The first time I met you, you were giving a talk at the Batten School about the use of state constitutional referendums in response to unpopular Supreme Court opinions. That research could be understood to be critical of judicial supremacy at a time when the Supreme Court is under increased public scrutiny. Do you worry at all about how your research could affect your work as a Supreme Court advocate?

That paper hasn’t been published yet, and I was co-authoring it with one of my former students at Northwestern. We’re still tweaking it. But what I was trying to say in that paper is: these decisions, according to polls, have been unpopular. What is the best response to it? Is it through legislative action, or is it through direct democracy? I’m trying not to cast a normative judgment on whether the judicial decisions themselves are right. Instead, let’s accept that the polls are correct, that most people are disappointed with these decisions. What’s the response for our system?

I understand that sometimes that’s a fine line to walk. There are times when I’ve thought about how to balance that. I would say I’m a Supreme Court litigator first and an academic second. I don’t know of anything that I’ve written that is directly critical of the Court as an institution. I believe [the Justices] can appreciate the difference between descriptive research and institutional criticism of the Court.  And to be candid, I just don’t agree with broadside attacks against the Court.

I have a few other academic pieces coming out. One is about criminal law, popular fiction, and prison abolition. I’m pretty sure these issues will not come before the Supreme Court soon; it’s definitely a more theoretical take. I have another piece that’s coming out about how appellate clinics perform. So, not necessarily tied to the Supreme Court. And finally, I have a third piece coming out about some of the Supreme Court’s religion cases that builds on my prior research.

 

Do you see any potential for the Law School to expand the SCOTUS Clinic, given its recent successes?

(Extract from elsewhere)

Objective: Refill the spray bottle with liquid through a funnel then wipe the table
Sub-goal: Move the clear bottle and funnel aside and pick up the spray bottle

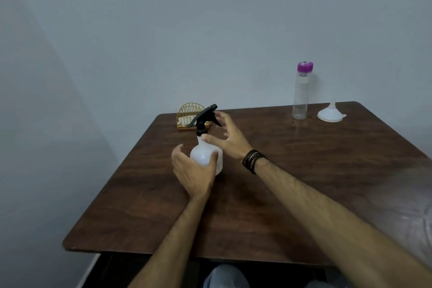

I hope so, that would be fantastic. That’s something that is a little bit out of my control, but I’d hope so. Now that I’ve lived through it, I know how much work it takes. Sometimes in the last couple of months, I’ve thought, “God, I feel like it might be a little bit less stressful to just write law review articles.”



[1] The case is Meadors v. Erie Cnty. Bd. of Elections, www.scotusblog.com/case-files/cases/meadors-v-erie-county-board-of-elections.